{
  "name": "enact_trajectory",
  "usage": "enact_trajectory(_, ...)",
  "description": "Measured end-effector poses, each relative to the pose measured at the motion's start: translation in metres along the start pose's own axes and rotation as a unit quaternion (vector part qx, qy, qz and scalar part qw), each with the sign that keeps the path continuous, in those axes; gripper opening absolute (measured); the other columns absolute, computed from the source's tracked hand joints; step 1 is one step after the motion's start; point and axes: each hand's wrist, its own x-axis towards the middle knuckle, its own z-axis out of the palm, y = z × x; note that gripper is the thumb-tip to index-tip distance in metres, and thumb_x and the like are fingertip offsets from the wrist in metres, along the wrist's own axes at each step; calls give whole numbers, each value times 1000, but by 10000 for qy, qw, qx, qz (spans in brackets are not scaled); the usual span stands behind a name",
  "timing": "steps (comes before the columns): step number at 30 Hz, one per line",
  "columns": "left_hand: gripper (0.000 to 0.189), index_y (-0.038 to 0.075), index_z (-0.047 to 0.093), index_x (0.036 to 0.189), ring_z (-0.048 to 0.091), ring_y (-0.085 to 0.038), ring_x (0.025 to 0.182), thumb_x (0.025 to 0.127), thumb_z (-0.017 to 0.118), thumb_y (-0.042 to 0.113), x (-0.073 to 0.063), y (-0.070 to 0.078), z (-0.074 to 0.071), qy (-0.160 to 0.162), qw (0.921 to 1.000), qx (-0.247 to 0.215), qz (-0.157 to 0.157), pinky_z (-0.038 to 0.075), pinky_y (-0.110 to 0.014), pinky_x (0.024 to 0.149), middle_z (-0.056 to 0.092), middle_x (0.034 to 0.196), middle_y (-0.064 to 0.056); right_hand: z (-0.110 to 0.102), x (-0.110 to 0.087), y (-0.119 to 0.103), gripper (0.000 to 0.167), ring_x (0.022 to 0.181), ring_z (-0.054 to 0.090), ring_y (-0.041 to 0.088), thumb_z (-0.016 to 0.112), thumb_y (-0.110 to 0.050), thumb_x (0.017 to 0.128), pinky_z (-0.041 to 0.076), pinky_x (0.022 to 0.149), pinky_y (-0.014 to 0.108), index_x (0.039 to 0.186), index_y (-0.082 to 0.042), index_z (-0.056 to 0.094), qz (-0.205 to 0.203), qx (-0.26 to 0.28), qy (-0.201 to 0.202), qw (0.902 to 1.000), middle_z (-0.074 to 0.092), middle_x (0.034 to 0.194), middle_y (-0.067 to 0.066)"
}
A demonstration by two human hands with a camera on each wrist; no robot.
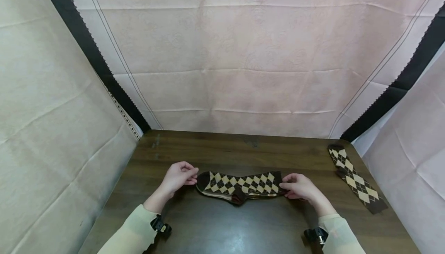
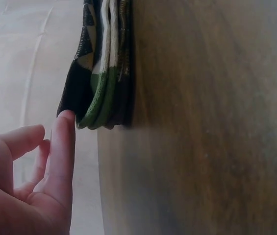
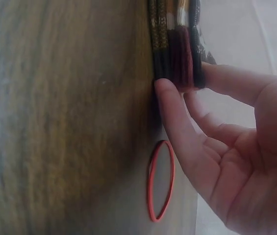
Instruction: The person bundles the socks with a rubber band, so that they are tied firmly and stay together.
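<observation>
The sock stack (image 1: 257, 183), pinched by the right hand (image 1: 299, 187) and touched by the left hand (image 1: 179, 176) with straight finger, should be aligned evenly.

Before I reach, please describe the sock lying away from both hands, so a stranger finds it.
On the brown table, look along the right edge. There lies a dark sock with cream diamonds. Unlike the stacked socks, it lies slanting and untouched.
</observation>
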Motion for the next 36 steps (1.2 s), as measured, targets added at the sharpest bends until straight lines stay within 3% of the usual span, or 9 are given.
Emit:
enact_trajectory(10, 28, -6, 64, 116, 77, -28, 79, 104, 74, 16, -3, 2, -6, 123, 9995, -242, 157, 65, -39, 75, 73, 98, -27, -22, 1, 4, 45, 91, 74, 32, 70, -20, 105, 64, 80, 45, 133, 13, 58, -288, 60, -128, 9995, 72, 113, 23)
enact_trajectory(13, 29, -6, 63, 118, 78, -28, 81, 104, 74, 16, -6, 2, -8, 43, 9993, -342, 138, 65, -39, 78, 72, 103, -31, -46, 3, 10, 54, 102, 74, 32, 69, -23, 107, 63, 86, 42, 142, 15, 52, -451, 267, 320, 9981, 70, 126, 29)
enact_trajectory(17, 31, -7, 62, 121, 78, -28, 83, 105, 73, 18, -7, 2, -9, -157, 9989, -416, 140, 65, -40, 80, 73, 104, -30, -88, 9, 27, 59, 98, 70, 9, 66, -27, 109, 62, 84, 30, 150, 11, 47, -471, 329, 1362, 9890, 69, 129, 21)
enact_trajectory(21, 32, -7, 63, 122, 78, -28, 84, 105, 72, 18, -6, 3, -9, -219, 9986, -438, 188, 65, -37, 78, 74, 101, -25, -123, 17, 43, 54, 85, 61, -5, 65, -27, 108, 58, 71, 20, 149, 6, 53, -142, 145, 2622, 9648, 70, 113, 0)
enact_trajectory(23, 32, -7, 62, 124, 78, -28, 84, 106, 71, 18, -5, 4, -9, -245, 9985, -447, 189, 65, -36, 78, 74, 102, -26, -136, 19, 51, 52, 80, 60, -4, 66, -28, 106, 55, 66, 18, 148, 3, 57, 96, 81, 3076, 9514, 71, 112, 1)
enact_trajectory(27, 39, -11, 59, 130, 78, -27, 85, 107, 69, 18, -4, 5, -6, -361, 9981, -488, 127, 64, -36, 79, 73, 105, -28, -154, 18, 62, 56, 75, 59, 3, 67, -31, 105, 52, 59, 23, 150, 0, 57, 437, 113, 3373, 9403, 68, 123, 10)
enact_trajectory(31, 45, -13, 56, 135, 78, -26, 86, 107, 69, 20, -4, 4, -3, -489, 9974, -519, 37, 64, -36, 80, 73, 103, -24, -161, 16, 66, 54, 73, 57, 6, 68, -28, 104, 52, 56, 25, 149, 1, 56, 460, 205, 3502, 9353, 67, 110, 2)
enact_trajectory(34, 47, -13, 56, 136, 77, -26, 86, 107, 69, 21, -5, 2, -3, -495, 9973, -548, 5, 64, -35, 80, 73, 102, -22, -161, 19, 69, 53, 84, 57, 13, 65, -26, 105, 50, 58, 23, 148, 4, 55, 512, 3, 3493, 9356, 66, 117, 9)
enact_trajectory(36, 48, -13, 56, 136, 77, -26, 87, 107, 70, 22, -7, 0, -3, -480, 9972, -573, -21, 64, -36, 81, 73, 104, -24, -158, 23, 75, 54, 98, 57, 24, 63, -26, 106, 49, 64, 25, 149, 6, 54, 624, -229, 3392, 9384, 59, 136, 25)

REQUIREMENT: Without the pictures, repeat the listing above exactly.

EXPECTED ANSWER:
{
  "name": "enact_trajectory",
  "usage": "enact_trajectory(_, ...)",
  "description": "Measured end-effector poses, each relative to the pose measured at the motion's start: translation in metres along the start pose's own axes and rotation as a unit quaternion (vector part qx, qy, qz and scalar part qw), each with the sign that keeps the path continuous, in those axes; gripper opening absolute (measured); the other columns absolute, computed from the source's tracked hand joints; step 1 is one step after the motion's start; point and axes: each hand's wrist, its own x-axis towards the middle knuckle, its own z-axis out of the palm, y = z × x; note that gripper is the thumb-tip to index-tip distance in metres, and thumb_x and the like are fingertip offsets from the wrist in metres, along the wrist's own axes at each step; calls give whole numbers, each value times 1000, but by 10000 for qy, qw, qx, qz (spans in brackets are not scaled); the usual span stands behind a name",
  "timing": "steps (comes before the columns): step number at 30 Hz, one per line",
  "columns": "left_hand: gripper (0.000 to 0.189), index_y (-0.038 to 0.075), index_z (-0.047 to 0.093), index_x (0.036 to 0.189), ring_z (-0.048 to 0.091), ring_y (-0.085 to 0.038), ring_x (0.025 to 0.182), thumb_x (0.025 to 0.127), thumb_z (-0.017 to 0.118), thumb_y (-0.042 to 0.113), x (-0.073 to 0.063), y (-0.070 to 0.078), z (-0.074 to 0.071), qy (-0.160 to 0.162), qw (0.921 to 1.000), qx (-0.247 to 0.215), qz (-0.157 to 0.157), pinky_z (-0.038 to 0.075), pinky_y (-0.110 to 0.014), pinky_x (0.024 to 0.149), middle_z (-0.056 to 0.092), middle_x (0.034 to 0.196), middle_y (-0.064 to 0.056); right_hand: z (-0.110 to 0.102), x (-0.110 to 0.087), y (-0.119 to 0.103), gripper (0.000 to 0.167), ring_x (0.022 to 0.181), ring_z (-0.054 to 0.090), ring_y (-0.041 to 0.088), thumb_z (-0.016 to 0.112), thumb_y (-0.110 to 0.050), thumb_x (0.017 to 0.128), pinky_z (-0.041 to 0.076), pinky_x (0.022 to 0.149), pinky_y (-0.014 to 0.108), index_x (0.039 to 0.186), index_y (-0.082 to 0.042), index_z (-0.056 to 0.094), qz (-0.205 to 0.203), qx (-0.26 to 0.28), qy (-0.201 to 0.202), qw (0.902 to 1.000), middle_z (-0.074 to 0.092), middle_x (0.034 to 0.194), middle_y (-0.067 to 0.066)"
}
A demonstration by two human hands with a camera on each wrist; no robot.
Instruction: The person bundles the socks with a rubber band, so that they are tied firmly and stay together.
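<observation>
The sock stack (image 1: 257, 183), pinched by the right hand (image 1: 299, 187) and touched by the left hand (image 1: 179, 176) with straight finger, should be aligned evenly.

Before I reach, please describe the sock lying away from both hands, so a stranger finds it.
On the brown table, look along the right edge. There lies a dark sock with cream diamonds. Unlike the stacked socks, it lies slanting and untouched.
</observation>
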Motion for the next 36 steps (1.2 s), as measured, targets added at the sharpest bends until straight lines stay within 3% of the usual span, or 9 are given.
Emit:
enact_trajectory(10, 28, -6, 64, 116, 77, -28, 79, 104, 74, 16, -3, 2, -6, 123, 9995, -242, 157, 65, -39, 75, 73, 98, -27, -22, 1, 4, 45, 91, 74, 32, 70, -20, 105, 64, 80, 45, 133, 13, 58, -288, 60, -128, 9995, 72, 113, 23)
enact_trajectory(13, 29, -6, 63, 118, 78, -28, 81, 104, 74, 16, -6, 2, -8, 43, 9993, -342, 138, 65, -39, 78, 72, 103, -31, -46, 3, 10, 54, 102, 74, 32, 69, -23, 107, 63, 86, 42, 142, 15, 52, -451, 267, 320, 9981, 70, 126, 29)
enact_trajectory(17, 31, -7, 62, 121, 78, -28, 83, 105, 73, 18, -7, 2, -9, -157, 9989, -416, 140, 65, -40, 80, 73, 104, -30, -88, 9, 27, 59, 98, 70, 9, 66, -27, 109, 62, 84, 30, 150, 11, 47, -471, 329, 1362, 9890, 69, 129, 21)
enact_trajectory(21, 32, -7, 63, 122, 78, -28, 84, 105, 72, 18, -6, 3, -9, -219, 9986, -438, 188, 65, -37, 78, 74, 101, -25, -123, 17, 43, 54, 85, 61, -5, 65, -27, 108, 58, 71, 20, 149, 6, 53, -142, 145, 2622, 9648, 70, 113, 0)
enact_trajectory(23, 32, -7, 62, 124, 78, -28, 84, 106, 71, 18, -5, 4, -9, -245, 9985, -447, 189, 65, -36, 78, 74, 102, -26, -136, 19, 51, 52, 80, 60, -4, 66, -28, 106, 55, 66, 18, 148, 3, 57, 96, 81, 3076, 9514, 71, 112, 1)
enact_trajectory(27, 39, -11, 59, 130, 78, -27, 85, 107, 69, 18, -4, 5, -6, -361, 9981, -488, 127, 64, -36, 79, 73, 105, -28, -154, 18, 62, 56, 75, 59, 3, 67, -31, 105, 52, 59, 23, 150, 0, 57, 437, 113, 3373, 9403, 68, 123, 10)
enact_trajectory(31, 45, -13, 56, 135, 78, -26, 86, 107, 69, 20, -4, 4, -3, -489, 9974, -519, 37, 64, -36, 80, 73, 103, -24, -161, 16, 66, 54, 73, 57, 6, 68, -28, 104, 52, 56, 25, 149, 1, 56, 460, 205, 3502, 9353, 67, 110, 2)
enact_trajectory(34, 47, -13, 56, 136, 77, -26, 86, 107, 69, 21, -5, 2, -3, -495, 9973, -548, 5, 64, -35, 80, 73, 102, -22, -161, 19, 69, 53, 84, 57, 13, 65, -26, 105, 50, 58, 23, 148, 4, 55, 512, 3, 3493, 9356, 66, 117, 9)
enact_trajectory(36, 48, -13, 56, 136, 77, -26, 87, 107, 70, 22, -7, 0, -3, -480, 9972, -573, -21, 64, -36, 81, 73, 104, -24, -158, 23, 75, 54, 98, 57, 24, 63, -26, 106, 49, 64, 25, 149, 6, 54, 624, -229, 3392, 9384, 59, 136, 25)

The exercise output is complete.